Stories
Slash Boxes
Comments

SoylentNews is people

posted by n1 on Friday November 07 2014, @10:39PM   Printer-friendly
from the making-employees-happy dept.

Quentin Hardy reports at the NYT that a leading maker of cloud-based software for running corporate human resources and financial operations has announced new products that provide the kind of data analysis that Netflix uses to recommend movies, LinkedIn has to suggest people you might know, or Facebook needs to put a likely ad in front of you. One version of the software, called Insight Applications, predicts which high-performing employees are likely to leave a company in the next year; it then offers possible actions (more money, new job) that might make them stay. "We’re surprised how accurately we can predict someone will leave a job," says Mohammad Sabah, director of data science at Workday. The goal is to predict future business outcomes to take advantage of opportunities and cut risk levels. One future product may be the ability to predict who will and won’t make their sales quotas, and suggest who should be hired to improve the outcome. "Making an employee happy, improving the efficiency of a company these are hard problems that affect corporations."

 
This discussion has been archived.
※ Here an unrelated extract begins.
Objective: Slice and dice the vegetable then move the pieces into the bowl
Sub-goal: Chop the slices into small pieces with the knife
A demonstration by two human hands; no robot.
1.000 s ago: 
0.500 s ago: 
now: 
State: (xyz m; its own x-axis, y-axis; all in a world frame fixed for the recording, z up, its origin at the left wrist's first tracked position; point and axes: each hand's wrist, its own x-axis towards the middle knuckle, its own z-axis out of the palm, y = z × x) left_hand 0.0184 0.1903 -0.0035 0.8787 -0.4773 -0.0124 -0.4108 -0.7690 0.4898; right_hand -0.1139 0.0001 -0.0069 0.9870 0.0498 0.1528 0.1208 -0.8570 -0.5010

No new comments can be posted.
Display Options Threshold/Breakthrough Mark All as Read Mark All as Unread
The Fine Print: The following comments are owned by whoever posted them. We are not responsible for them in any way.
  • (Score: 1) by Buck Feta on Friday November 07 2014, @11:14PM

    by Buck Feta (958) on Friday November 07 2014, @11:14PM (#113950) Journal

    Anybody who has more than three "dentist appointments" a month, is probably already in the interview stage of leaving.

    --
    - fractious political commentary goes here -
  • (Score: 2) by el_oscuro on Saturday November 08 2014, @12:38AM

    by el_oscuro (1711) on Saturday November 08 2014, @12:38AM (#113962)

    I guess that is true - even though everyone knew I was leaving because our contracted ended. So everyone was interviewing. In the meantime the new company botched the transition and there was a major outage. While troubleshooting the outage and conducting phone interviews, I went to a routine scheduled checkup and complained about some gum bleeding. They found 2 infected teeth that required root canals and send me to a specialist. While I was going through the first root canal the new hardware for the system failed again, resulting in another major outage.

    Anyway, I had about 6 dental appointments and one actual (non phone) interview. I still have to get the final crown on the 2nd root canal.

    --
    SoylentNews is Bacon! [nueskes.com]
    • (Score: 1) by Buck Feta on Saturday November 08 2014, @01:29AM

      by Buck Feta (958) on Saturday November 08 2014, @01:29AM (#113964) Journal

      Yikes! That doesn't sound as much fun as interviewing.

      --
      - fractious political commentary goes here -
    • (Score: 2) by mcgrew on Saturday November 08 2014, @03:26PM

      by mcgrew (701) <publish@mcgrewbooks.com> on Saturday November 08 2014, @03:26PM (#114046) Homepage Journal

      Indeed. They knew I was planning to retire because I told them a year earlier. But I had no dental or doctor appointments at all last year, but had oral surgery thus September. I had six visits to the dentist and three to the surgeon's office.

      I'm damned glad I waited, I was practically worthless the first painful week after surgery.